Cass Tech coach Thomas Wilcher addresses his team at Ford Field.

Detroit Public Schools Community District is the largest district in Michigan and is also the most heavily populated African-American district in the nation.

With over 47,000 students, the district has an array of challenges and triumphs, and the 2016 football season was a historical triumph with two Detroit public school teams winning state titles.

It was the third time Martin Luther King, Jr. Senior High School (Div. 2] and Cass Tech High School (Div. 1) have won Michigan High School Athletic Association championships.

Defying the stereotypes of low academic achieving student-athletes; CT’s Jaylen Kelly-Powell has maintained a 4.0 grade-point average, while Donovan Peoples-Jones held firm at a 3.9, and King’s Ambry Thomas will finish with a 3.2.

Kelly-Powell received the most scholarship offers in the state with 43. Thomas was right behind him with 42 scholarship offers and Peoples-Jones had 26 offers.

Kelly-Powell and Thomas have played on the same little league team and met when they were only 2 years old.

“We are family … cousins,” said Kelly-Powell.

A state title is not the only thing the two athletes share, their bond is as thick as blood.

“It was pretty fun playing against each other in high school, he makes me better and I make him better. Even though went to different schools we always look out for each other and make sure nobody gets hurt,” said Kelly-Powell.

The two will be reunited in college after they both committed to play for the University of Michigan. They will be enrolling early in January to prepare early for the fall season. Peoples-Jones will join them.
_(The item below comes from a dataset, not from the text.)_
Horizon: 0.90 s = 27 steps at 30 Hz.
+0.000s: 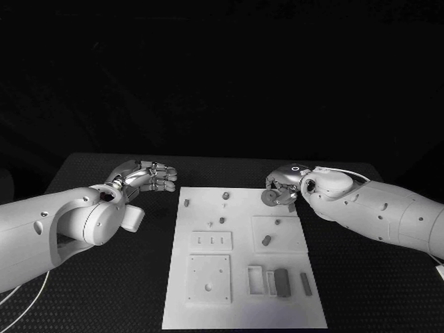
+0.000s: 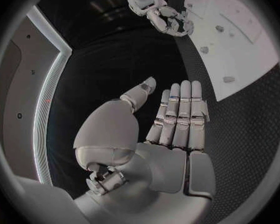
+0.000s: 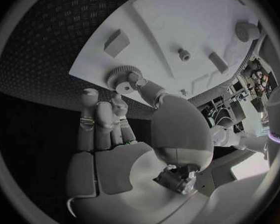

The No. 1 wide receiver in the country, Peoples-Jones committed to Michigan live on ESPN2 on Dec. 15.

Kelly-Powell attributes his success to his Detroit education.

“My success says a lot about the football programs in Detroit that anybody can make it,” he said. “No matter where you’re from or grew up at you can come in and prove anybody wrong. Detroit football programs taught me to be tough and to work hard for anything I want in life. It showed us how to come together and work with each other.”

"My success says that the Detroit football programs are the best in the state,” Thomas said. “There is no football program better than PSL football in my eyes.”